▶ **EXERCISE**: The expected answer holds every line from the first line of the data below through the line containing "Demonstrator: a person", exactly as written, and no other line.

▶ **COLLECTED DATA**:

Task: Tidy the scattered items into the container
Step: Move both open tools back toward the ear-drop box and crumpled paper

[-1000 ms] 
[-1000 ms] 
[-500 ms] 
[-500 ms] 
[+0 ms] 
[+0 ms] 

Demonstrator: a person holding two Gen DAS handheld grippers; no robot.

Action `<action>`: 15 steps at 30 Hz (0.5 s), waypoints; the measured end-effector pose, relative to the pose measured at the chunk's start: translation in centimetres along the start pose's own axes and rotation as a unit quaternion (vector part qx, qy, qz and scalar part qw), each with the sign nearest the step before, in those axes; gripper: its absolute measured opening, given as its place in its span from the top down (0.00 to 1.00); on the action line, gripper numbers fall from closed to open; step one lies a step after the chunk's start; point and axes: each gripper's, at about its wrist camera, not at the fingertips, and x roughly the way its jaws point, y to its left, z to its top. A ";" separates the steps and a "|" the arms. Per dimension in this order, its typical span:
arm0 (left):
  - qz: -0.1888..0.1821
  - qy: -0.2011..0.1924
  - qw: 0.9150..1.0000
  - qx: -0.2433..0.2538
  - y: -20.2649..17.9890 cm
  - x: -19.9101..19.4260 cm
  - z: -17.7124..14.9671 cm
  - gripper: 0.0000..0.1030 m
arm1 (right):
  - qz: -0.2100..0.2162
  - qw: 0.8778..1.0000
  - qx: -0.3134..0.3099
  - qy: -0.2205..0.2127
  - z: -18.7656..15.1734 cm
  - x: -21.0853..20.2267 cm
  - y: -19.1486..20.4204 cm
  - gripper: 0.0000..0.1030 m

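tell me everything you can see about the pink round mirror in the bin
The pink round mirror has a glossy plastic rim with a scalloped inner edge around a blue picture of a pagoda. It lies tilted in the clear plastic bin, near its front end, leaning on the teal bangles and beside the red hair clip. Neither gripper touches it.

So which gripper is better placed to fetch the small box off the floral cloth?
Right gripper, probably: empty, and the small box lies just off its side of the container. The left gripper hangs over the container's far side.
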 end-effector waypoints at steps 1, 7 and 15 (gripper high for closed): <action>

▶ **OUTPUT FOR THIS TASK**:
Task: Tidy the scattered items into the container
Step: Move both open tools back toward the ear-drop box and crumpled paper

[-1000 ms] 
[-1000 ms] 
[-500 ms] 
[-500 ms] 
[+0 ms] 
[+0 ms] 

Demonstrator: a person holding two Gen DAS handheld grippers; no robot.

No additional output will be produced.